Difference between manager and leader

Leader and manager, what is the difference? Is there any? People are often mixing these terms up so let’s make it more clear.

Leader- LeaderFirstly, managers shall be leaders. That’s where the confusion is most likely coming from. But leaders are not just managers, leader is not a position, anyone can be a leader. In an Agile organization where hierarchy is becoming less important, we take more focus on leadership than management. There is no authority given to a leader. They gain it by their actions and behaviors and by their service to the people around them. Leaders could be anywhere in your organization and their power grows by respect of others. Managers, on the other hand, are often associated with decision making, and certain power which must be given to them.

Leaders are key to any Agile organization.

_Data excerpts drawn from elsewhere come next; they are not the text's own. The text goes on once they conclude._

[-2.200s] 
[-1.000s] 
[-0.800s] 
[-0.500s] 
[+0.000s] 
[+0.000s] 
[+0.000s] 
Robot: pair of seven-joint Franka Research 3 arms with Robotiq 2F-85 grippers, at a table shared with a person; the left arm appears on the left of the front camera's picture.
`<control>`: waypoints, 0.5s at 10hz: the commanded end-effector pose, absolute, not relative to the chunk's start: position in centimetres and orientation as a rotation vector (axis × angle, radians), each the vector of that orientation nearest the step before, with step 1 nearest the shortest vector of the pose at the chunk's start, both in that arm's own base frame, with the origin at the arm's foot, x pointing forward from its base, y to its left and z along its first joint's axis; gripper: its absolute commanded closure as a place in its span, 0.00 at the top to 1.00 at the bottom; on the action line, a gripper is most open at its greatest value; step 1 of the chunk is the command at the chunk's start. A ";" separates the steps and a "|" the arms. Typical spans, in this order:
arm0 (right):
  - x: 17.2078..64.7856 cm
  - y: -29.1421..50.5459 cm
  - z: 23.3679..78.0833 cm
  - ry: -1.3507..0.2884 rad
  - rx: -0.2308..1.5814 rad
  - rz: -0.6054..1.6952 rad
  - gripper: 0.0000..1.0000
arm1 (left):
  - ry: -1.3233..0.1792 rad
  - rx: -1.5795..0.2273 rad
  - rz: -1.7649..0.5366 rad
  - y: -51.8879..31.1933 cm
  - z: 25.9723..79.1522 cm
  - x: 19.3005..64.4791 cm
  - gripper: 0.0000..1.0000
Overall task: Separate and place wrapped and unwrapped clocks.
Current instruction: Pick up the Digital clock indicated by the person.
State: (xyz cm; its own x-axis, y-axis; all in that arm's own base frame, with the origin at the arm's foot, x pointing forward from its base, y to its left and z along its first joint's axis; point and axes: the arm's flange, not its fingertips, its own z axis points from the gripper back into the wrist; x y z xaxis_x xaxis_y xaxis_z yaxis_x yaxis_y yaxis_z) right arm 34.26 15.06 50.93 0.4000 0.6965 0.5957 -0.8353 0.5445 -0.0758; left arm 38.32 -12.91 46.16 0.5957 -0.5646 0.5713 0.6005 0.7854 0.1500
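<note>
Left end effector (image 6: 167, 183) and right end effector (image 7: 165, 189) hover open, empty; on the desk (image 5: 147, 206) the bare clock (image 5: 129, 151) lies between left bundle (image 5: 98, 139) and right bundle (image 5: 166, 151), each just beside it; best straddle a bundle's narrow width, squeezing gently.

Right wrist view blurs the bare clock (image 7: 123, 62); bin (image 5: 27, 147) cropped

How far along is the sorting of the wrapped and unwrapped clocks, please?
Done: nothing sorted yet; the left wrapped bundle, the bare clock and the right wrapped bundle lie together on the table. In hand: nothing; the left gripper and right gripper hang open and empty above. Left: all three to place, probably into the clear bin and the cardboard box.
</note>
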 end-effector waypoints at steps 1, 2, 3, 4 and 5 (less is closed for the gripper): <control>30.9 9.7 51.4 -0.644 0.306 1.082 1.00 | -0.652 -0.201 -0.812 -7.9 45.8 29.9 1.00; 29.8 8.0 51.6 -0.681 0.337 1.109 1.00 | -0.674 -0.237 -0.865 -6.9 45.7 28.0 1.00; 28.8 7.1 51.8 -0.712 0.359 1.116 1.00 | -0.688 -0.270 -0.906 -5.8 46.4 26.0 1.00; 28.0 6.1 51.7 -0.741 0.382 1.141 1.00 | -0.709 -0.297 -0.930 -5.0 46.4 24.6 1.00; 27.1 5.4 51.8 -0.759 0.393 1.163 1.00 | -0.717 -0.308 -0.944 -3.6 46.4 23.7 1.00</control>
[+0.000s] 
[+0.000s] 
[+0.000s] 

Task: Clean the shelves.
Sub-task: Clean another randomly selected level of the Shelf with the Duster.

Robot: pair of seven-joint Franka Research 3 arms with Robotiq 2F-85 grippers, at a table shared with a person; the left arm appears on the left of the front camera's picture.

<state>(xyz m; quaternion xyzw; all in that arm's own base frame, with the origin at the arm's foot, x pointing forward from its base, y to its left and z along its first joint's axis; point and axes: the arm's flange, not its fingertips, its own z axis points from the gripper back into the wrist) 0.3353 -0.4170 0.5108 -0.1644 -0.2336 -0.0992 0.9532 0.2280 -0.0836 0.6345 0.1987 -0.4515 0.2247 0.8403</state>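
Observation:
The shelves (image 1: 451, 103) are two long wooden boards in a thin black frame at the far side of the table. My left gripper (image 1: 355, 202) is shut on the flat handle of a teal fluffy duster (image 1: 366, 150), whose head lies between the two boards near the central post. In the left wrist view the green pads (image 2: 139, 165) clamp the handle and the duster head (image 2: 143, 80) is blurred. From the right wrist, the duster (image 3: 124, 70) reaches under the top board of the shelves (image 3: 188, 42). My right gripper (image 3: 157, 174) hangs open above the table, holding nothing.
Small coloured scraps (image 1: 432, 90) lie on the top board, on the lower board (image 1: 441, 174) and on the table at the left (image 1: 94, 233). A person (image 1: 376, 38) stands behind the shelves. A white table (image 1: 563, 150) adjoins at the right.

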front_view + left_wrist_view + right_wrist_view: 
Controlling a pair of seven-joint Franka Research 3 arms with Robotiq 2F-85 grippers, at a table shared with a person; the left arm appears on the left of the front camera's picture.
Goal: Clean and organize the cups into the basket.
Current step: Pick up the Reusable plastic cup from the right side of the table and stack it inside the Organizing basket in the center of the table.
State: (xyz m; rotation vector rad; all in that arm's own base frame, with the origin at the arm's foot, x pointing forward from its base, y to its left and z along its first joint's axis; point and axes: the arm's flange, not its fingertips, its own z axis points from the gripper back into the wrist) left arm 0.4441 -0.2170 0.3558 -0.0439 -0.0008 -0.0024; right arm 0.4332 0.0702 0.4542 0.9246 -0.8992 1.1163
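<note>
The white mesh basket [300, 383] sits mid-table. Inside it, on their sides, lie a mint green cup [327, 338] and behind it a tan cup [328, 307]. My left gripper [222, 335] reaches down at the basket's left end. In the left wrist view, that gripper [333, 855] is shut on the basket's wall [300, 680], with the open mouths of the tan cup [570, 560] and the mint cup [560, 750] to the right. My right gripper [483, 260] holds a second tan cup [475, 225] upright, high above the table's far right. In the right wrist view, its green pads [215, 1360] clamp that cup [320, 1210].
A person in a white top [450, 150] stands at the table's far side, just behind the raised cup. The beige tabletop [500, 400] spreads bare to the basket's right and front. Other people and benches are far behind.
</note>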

The more leadership is in the organization, the more likely the mindset will change and the Agile transformation will become successful.

“Leaders need to change first. The organization will follow. “

Don’t wait for anyone, you are the leader you can change today. Agile is not about practices, rules, or processes. Agile is about the different way of thinking, different way of approaching things, different mindset. And it’s all in your hands. You are the leader.